Take a couple of days to explore. The Castle overlooks the city and has amazing views. Visit the Univeristy of Edinburgh - it is a beautiful campus. Try to take the Literary Pub Crawl (I have details at home) and you will visit haunts and pubs of several literary greats - Rowling was living in Edinburgh when she worte the 1st HP book. go to Deacon Brody's Pub on the Royal mile and enjoy a pint - he was Steveson's inspiration for "The Strange Case of Dr. Jekyll & Mr. Hyde." Then go visit the World of Whiskey (which is just up the street closer to the castle) and take the tour and tasting and then tell me which whiskey you like best.

I've not been to the Fringe Fest, but I've been to Edinburgh several times and it is one of my favorite places. If it wasn't so dang expensive - I'd move there. If you want to know more about the city , PM me.


----------



## jwl868 (Mar 21, 2011)

Edinburgh’s a great place. I was there once, but not for the Fringe. Like John says, make your travel plans soon. Unless you plan to tour the countryside, don’t bother with a car rental. (Driving on the left tough enough.) I think you can get a train from Glasgow airport to Edinburgh. There are (or at least were) plenty of buslines in Edinburgh.

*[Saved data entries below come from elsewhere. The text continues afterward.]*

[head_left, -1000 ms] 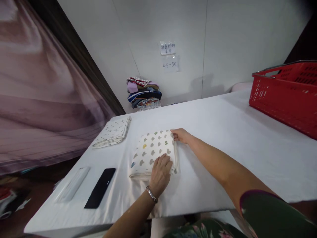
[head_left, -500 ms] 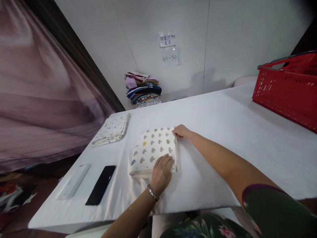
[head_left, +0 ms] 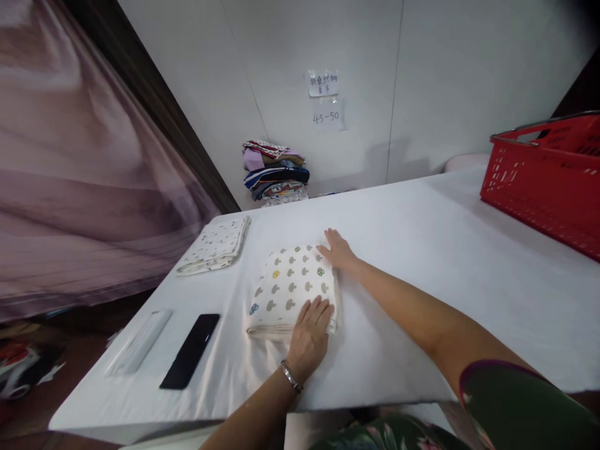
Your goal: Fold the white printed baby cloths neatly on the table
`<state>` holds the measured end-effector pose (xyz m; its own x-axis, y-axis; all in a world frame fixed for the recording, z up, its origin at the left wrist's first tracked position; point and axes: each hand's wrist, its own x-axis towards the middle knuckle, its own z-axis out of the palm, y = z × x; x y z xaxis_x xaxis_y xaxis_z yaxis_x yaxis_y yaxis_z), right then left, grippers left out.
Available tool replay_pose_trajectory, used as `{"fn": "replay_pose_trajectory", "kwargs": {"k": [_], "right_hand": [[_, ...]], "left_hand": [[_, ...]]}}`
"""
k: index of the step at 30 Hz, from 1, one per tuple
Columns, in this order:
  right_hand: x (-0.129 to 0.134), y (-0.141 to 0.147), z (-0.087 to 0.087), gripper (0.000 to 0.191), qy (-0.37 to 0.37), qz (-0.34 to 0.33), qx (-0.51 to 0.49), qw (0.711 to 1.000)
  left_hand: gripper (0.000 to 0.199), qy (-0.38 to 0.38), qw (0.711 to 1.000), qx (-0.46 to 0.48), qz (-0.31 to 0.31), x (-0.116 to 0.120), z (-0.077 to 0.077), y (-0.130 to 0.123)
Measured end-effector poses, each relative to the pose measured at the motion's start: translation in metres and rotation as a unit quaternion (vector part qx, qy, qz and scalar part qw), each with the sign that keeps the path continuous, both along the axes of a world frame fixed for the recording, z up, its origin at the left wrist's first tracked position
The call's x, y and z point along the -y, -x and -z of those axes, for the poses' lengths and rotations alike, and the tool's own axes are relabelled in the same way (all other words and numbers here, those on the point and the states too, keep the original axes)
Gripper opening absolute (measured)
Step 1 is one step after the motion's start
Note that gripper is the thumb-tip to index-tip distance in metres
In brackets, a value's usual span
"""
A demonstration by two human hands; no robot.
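A folded white cloth [head_left: 290, 284] printed with grey, green, yellow and blue mushrooms lies flat on the white-covered table [head_left: 403, 300]. My left hand [head_left: 310, 334], with a metal bracelet at its wrist, rests flat on the cloth's near right corner, fingers stretched out. At the far right corner of the same cloth is my right hand [head_left: 338, 251], its fingers spread and its thumb on the cloth's edge. Neither hand grips anything.
Another folded patterned cloth [head_left: 216, 245] lies at the table's left side. Nearer are a black phone-like slab [head_left: 191, 351] and a clear-white flat case [head_left: 140, 342]. A red basket [head_left: 544, 187] stands at the right. Beyond the far edge rises a stack of folded fabrics [head_left: 276, 172].
My right hand has let go of the cloth's far right corner, and its fingers have spread. My left hand stays on the near corner, its fingers slightly straighter.
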<state>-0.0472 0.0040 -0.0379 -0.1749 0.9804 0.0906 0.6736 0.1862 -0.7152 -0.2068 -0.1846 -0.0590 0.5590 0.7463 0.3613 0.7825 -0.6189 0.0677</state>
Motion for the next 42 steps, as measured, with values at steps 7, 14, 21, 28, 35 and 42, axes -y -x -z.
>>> {"fn": "replay_pose_trajectory", "kwargs": {"k": [7, 14, 21, 28, 35, 42], "right_hand": [[0.007, 0.007, 0.006, 0.067, 0.064, -0.048, 0.194, 0.978], [0.042, 0.025, 0.005, 0.067, -0.083, -0.110, 0.239, 0.961], [0.054, 0.026, 0.004, 0.064, -0.019, -0.138, 0.259, 0.956], [0.096, 0.028, 0.014, 0.059, -0.127, -0.156, 0.250, 0.947], [0.113, 0.017, 0.010, 0.050, -0.123, -0.141, 0.172, 0.967], [0.159, 0.023, 0.004, 0.041, -0.191, -0.293, 0.091, 0.932]], "left_hand": [[0.060, 0.041, 0.999, -0.002, -0.006, 0.006, -0.003, -0.003], [0.059, 0.059, 0.998, 0.034, -0.011, 0.018, -0.005, -0.010], [0.055, 0.061, 0.997, 0.050, 0.008, 0.024, -0.012, -0.003], [0.045, 0.039, 0.989, 0.079, -0.117, 0.029, -0.009, 0.030], [0.028, -0.007, 0.971, 0.166, -0.170, 0.028, -0.014, 0.071], [0.044, 0.051, 0.922, 0.230, -0.307, 0.030, -0.015, 0.112]]}}
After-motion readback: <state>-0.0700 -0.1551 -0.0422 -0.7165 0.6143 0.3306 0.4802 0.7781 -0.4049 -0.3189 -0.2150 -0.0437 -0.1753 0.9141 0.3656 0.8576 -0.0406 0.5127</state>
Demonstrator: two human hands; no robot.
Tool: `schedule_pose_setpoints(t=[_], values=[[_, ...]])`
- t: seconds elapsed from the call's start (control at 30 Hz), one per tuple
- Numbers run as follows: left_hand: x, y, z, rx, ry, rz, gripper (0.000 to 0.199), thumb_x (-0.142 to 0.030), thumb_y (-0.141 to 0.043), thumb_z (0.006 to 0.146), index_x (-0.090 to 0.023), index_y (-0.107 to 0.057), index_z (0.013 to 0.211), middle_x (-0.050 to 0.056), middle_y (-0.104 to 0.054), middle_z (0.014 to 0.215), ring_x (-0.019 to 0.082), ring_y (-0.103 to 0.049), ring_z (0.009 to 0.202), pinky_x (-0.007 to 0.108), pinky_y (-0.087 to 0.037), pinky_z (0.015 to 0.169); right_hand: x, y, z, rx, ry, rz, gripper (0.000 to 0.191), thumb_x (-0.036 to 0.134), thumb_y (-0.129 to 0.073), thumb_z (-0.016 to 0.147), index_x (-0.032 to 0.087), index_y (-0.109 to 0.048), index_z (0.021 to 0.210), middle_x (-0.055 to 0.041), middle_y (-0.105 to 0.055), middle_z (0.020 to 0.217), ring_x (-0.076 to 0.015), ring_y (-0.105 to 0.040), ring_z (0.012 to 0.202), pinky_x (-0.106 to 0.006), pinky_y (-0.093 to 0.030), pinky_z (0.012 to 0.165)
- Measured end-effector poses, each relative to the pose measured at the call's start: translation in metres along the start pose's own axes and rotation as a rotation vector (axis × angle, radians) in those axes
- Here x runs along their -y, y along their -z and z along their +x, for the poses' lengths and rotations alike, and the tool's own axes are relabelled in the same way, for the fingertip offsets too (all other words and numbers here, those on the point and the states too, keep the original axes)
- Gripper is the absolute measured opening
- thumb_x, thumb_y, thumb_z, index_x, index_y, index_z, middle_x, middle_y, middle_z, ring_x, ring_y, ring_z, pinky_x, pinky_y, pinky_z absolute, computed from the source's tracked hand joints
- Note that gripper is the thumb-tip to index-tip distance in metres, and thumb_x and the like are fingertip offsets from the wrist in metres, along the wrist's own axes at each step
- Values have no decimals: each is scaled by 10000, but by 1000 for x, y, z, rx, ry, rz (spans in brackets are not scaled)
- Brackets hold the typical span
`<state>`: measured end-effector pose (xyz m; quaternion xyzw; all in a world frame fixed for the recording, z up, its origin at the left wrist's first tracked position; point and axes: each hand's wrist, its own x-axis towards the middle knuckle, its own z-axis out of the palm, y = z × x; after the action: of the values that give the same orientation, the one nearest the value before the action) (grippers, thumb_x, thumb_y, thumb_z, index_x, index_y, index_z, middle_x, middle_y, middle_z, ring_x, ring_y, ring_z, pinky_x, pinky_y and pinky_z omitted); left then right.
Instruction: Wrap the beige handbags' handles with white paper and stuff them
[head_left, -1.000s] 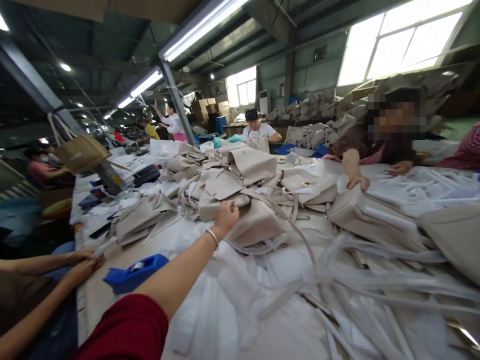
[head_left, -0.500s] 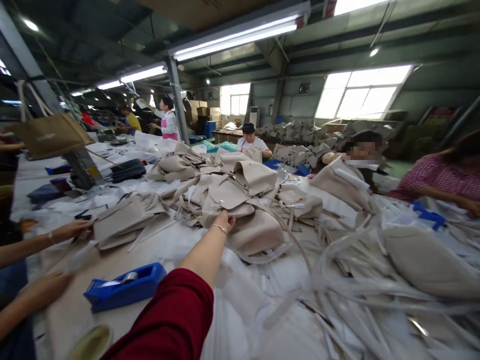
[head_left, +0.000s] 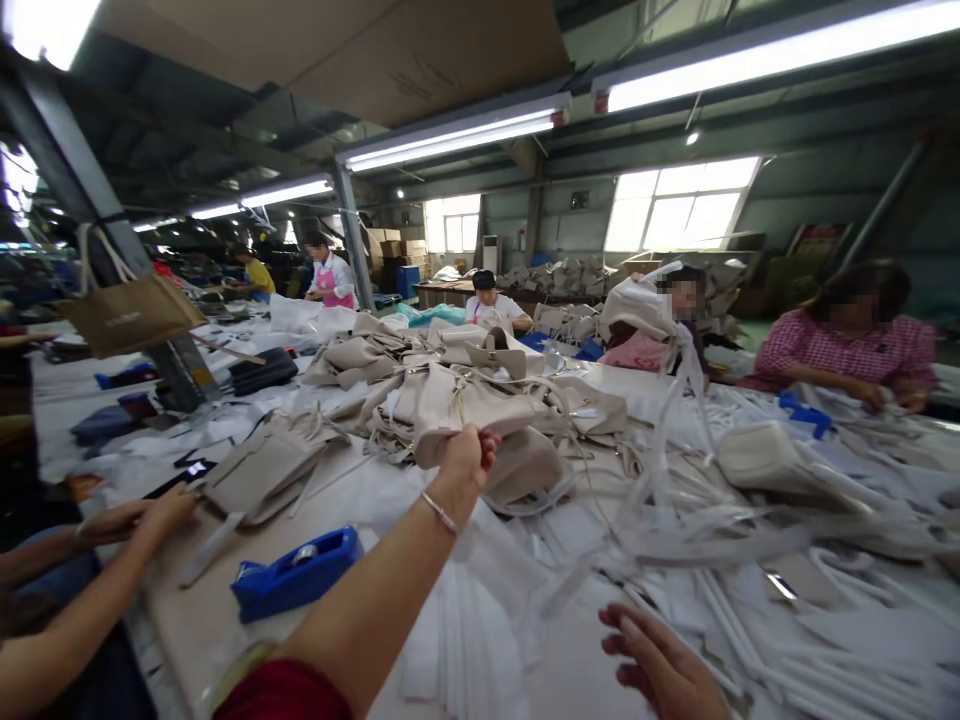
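Note:
A beige bag (head_left: 442, 405) on the central pile is gripped at its near edge by my left hand (head_left: 469, 460), whose fingers are curled closed on it. A bracelet circles that wrist, below which a dark red sleeve shows. Low in the view, my right hand (head_left: 660, 660) is held with fingers apart and nothing in it, over white wrapping strips and sheets (head_left: 750, 620). More beige bags lie heaped behind and beside the gripped one.
A blue tape dispenser (head_left: 296, 572) stands left of my left forearm. At the left, another person's hands (head_left: 161, 515) are at a beige bag (head_left: 270, 470). Across the table sit several people, one beside a raised bag (head_left: 637, 305). A brown bag (head_left: 131, 315) hangs by the post.
My right hand has come into view at the bottom. My left hand has drawn the bag's flap up and closer. The co-worker's hands at the left have come together near the bag.

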<state>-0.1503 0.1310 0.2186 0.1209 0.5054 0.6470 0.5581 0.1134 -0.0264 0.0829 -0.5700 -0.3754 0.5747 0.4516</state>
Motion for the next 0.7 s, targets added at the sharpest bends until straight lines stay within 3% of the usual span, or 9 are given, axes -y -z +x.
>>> schedule_pose_setpoints(t=[0.07, 0.17, 0.3, 0.37, 0.43, 0.5, 0.53, 0.6, 0.7], values=[[43, 21, -58, 27, 22, 19, 235, -249, -509, 855, -129, -566, 661, 55, -623, 611, 49, -465, 423, 147, -298, 365, 23, -23, -5, 97, -13, 211, 553, 514, -785, 655, 288, -659, 1144, -103, -635, 1259, -312, -633, 1086, -439, -569, 805], [113, 56, -132, 120, 33, 86, 294, -405, -576, 815, -140, -617, 695, 97, -662, 665, 72, -478, 442, 188, -326, 397, 47, -40, -26, 154, -31, 455, 720, 514, -773, 687, 379, -472, 1327, -68, -538, 1396, -304, -549, 1218, -469, -565, 793], [186, 92, -205, 167, 135, 223, 480, -622, -556, 760, -149, -624, 716, 113, -658, 678, 102, -493, 462, 230, -339, 434, 27, -32, -48, 107, -87, 524, 592, 357, -790, 683, 290, -515, 1203, -55, -682, 1127, -259, -665, 933, -433, -584, 697], [202, 102, -232, 273, 239, 343, 503, -636, -492, 783, -152, -619, 728, 95, -655, 677, 109, -505, 469, 240, -363, 459, -4, -16, -49, -31, -171, 462, 486, 229, -774, 644, 235, -543, 1071, -16, -701, 898, -199, -659, 728, -391, -588, 645], [201, 108, -251, 555, 271, 581, 460, -565, -474, 819, -148, -634, 710, 74, -648, 656, 122, -529, 485, 258, -403, 494, -38, 5, -46, -130, -265, 372, 388, 152, -724, 614, 210, -545, 954, 22, -661, 739, -157, -618, 605, -356, -583, 595], [184, 113, -255, 845, 90, 849, 361, -448, -511, 844, -150, -672, 720, 61, -653, 665, 150, -578, 566, 287, -459, 580, -67, 29, -42, -159, -287, 309, 363, 124, -690, 599, 209, -542, 920, 28, -644, 716, -149, -615, 589, -332, -576, 577], [172, 116, -249, 881, -93, 946, 300, -392, -527, 855, -160, -695, 766, 61, -668, 702, 167, -604, 642, 301, -479, 648, -79, 40, -41, -168, -276, 309, 380, 126, -688, 595, 215, -538, 931, 23, -651, 750, -154, -631, 616, -331, -579, 591], [147, 125, -225, 658, -471, 1062, 200, -313, -554, 867, -194, -709, 908, 85, -697, 899, 209, -616, 856, 337, -479, 829, -94, 59, -39, -171, -244, 298, 426, 181, -707, 610, 234, -528, 993, -4, -671, 875, -181, -672, 718, -346, -587, 642], [126, 148, -174, 152, -571, 1144, 206, -238, -594, 840, -168, -677, 1014, 127, -669, 1070, 243, -581, 1024, 353, -447, 932, -104, 78, -36, -132, -185, 114, 470, 362, -695, 683, 245, -531, 1108, -70, -661, 1072, -238, -683, 881, -373, -584, 671]])
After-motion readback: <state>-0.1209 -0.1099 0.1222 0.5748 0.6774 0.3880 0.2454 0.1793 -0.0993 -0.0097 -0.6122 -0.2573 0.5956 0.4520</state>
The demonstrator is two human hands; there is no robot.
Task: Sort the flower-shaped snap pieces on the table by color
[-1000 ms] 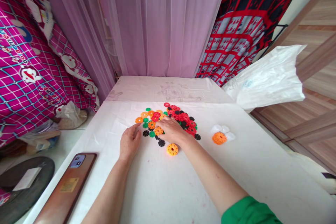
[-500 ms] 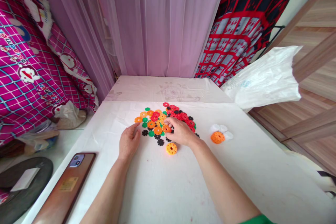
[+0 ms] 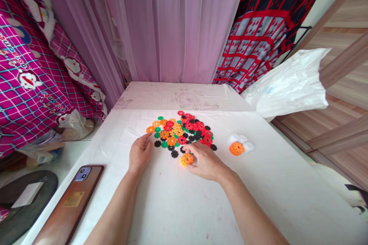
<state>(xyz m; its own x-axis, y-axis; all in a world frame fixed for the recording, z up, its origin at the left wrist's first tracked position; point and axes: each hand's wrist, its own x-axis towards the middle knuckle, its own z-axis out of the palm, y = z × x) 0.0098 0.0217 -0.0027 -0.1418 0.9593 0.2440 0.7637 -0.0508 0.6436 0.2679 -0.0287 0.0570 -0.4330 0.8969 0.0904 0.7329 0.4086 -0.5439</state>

I stayed in a B&B out near Portobello, and took a bus to town. 

If you don’t have a passport yet, start the process now and avoid the crush.

Lot of history there, so much older than US history. (Edinburgh’s New Town was built in the 1700s.)

If you want to read about the seamier side of Edinburgh, read some of Ian Rankin’s Rebus novels. (The Rebus character is a detective in the Edinburgh’s police department.)

Joe


----------



## jonliles (Mar 21, 2011)

jonliles said:


> Try to take the Literary Pub Crawl (I have details at home) and you will visit haunts and pubs of several literary greats - Rowling was living in Edinburgh when she worte the 1st HP book.



The Literary Pub Crawl leaves from the Mitre Pub.

Also, if a direct into Glasgow or Edinburgh (Delta was flying direct to EDI from JFK) is out of the budget, look at flying into London or Manchester and taking the train.


----------



## Jojomonkeyking (Aug 1, 2011)

JohnHuntington said:


> I'm kicking around the idea of going to the Edinburgh Fringe Festival this year, anyone have any tips/suggestions?
> 
> Thanks!
> 
> John



Bringing up an old topic but.. I'm here at the Festival working at a venue and I was wondering if anyone else was around and what might they be doing?


----------



## JohnHuntington (Aug 4, 2011)

Jojomonkeyking said:


> Bringing up an old topic but.. I'm here at the Festival working at a venue and I was wondering if anyone else was around and what might they be doing?


 

I didn't make it this year but might make it over next year, let me know if you're working again then!

John


----------



## Goose (Sep 15, 2011)

Im going with my class in 2012 and putting on a show. I can't wait. I heard the Military Tattoo is great and there is a show on top of a dormit volcano.


----------